Assignment:
The answer is a single figure: how many lines below contain the word "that".

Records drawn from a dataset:
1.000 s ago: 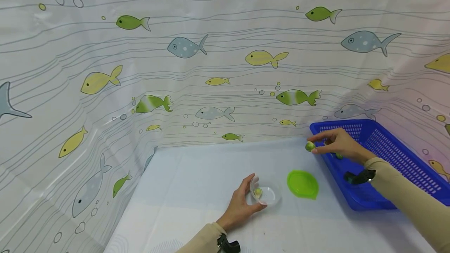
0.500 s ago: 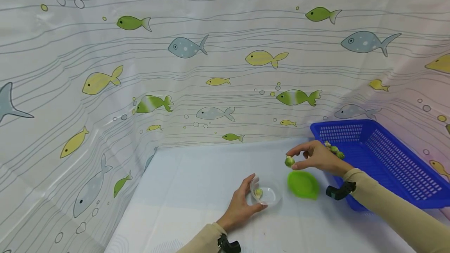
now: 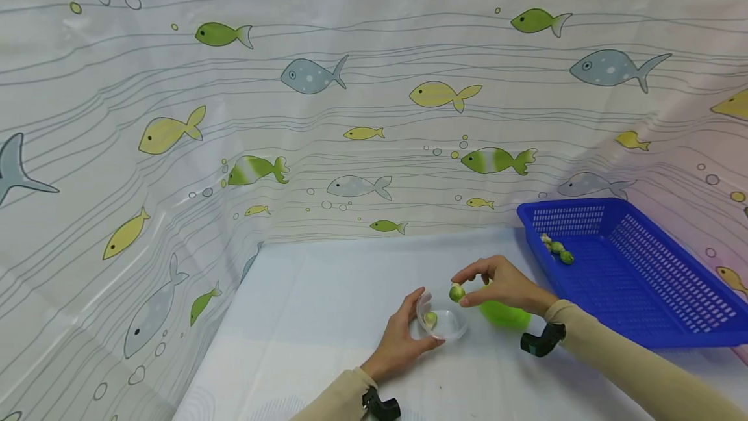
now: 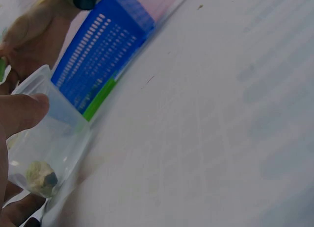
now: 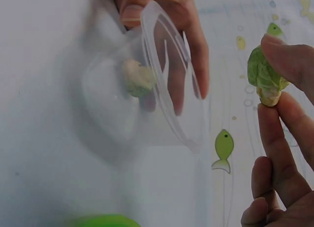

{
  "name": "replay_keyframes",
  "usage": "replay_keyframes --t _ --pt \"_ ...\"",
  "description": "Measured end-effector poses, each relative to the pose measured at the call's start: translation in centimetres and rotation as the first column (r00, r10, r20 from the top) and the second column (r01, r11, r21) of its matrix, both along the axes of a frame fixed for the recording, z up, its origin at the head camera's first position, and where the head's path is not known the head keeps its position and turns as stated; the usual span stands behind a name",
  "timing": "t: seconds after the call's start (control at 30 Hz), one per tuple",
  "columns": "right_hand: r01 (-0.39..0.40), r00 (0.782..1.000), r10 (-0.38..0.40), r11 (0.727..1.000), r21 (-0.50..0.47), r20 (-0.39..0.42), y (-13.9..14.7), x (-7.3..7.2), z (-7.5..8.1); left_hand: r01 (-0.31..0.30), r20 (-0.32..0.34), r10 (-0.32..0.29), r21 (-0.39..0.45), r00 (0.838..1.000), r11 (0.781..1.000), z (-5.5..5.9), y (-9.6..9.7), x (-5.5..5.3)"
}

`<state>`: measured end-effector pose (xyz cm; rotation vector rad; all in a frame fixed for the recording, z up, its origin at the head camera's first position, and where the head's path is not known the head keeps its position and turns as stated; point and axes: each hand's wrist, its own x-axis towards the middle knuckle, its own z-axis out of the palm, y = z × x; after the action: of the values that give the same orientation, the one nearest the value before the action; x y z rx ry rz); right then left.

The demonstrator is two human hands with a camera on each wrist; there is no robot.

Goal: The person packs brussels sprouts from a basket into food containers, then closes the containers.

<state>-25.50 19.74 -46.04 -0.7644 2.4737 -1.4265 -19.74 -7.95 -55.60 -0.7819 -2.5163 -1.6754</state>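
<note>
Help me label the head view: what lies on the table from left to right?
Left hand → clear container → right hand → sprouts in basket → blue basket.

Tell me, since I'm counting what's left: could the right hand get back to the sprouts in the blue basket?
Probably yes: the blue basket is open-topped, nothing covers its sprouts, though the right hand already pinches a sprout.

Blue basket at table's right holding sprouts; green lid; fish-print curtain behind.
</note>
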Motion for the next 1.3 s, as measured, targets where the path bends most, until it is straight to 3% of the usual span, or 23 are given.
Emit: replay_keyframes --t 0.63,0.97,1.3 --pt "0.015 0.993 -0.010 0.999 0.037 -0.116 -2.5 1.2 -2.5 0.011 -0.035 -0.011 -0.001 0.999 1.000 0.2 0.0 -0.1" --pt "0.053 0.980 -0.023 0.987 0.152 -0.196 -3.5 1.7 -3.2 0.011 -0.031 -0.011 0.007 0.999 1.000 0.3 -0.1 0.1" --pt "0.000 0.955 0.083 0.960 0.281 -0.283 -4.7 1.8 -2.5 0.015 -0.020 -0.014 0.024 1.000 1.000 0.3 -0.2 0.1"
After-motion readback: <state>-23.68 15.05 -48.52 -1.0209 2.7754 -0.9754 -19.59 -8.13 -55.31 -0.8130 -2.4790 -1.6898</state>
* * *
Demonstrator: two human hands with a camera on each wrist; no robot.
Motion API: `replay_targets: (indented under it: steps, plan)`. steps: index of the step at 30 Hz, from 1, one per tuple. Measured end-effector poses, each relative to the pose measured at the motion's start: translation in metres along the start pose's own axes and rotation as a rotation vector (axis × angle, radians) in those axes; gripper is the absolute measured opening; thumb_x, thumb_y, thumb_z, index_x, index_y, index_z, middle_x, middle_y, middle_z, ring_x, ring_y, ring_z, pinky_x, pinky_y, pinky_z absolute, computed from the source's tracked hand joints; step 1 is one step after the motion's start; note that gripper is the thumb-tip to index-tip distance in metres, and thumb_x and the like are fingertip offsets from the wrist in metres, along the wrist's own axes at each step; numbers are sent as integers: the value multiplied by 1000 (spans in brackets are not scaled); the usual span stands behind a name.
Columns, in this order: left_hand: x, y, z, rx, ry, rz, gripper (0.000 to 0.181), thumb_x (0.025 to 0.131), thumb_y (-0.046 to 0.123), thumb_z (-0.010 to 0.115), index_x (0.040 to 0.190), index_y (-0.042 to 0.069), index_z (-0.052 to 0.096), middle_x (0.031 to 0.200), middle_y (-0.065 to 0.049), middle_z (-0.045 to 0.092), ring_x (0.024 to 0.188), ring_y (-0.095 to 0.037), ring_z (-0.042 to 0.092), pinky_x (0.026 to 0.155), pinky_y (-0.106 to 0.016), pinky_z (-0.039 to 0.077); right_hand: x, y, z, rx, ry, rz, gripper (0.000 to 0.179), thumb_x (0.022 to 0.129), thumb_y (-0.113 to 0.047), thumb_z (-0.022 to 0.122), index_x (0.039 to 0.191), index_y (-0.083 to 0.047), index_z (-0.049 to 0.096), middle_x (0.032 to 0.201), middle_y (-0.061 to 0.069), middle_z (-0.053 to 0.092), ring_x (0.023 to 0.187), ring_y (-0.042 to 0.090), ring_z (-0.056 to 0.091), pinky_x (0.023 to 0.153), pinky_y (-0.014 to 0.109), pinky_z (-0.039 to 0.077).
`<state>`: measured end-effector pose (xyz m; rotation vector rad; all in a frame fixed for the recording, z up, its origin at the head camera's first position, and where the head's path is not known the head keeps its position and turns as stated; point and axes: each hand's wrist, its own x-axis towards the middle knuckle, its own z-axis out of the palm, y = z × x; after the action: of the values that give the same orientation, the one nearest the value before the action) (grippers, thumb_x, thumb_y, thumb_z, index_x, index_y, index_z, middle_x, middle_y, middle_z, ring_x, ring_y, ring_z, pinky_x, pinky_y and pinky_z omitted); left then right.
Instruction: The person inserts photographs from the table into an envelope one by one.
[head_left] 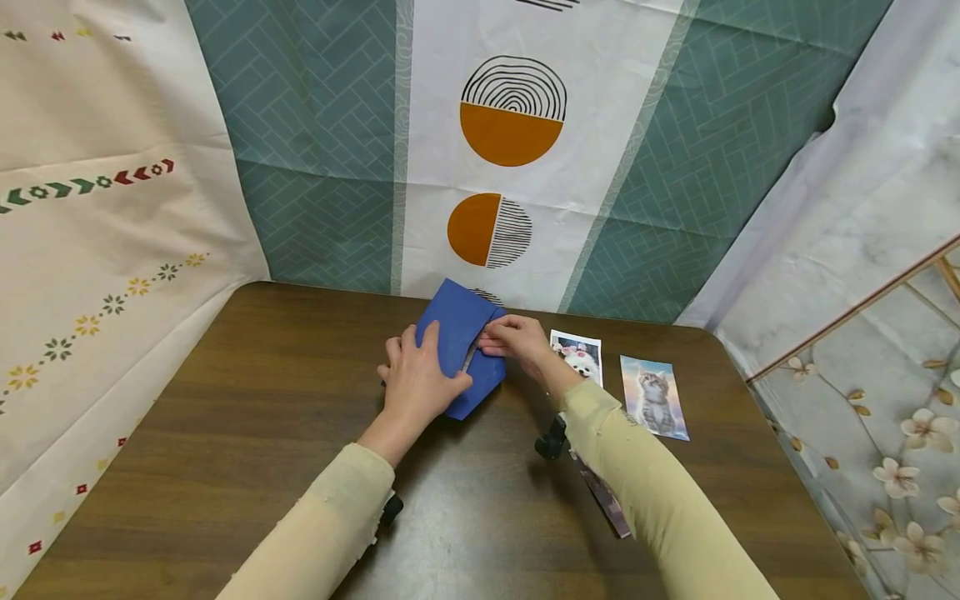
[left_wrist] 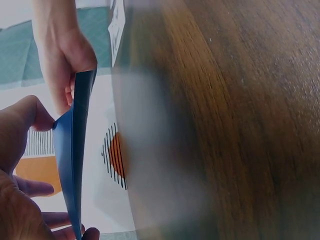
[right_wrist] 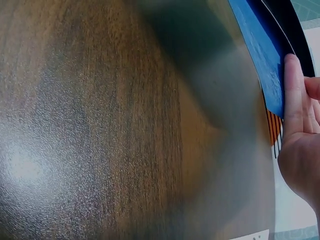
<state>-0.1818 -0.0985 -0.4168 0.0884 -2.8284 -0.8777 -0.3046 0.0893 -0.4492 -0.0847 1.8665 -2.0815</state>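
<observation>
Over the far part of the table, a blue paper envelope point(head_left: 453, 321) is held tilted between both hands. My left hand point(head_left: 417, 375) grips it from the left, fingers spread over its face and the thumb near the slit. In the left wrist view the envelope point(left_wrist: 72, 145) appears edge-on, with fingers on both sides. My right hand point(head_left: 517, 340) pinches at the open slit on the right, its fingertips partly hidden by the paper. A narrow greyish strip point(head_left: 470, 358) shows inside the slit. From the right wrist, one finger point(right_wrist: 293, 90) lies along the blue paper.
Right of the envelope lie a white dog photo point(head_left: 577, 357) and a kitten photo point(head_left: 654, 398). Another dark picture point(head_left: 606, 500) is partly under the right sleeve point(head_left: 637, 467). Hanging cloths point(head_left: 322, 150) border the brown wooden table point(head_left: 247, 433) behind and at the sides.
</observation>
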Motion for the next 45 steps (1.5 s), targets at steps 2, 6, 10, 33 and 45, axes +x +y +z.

Your solution:
3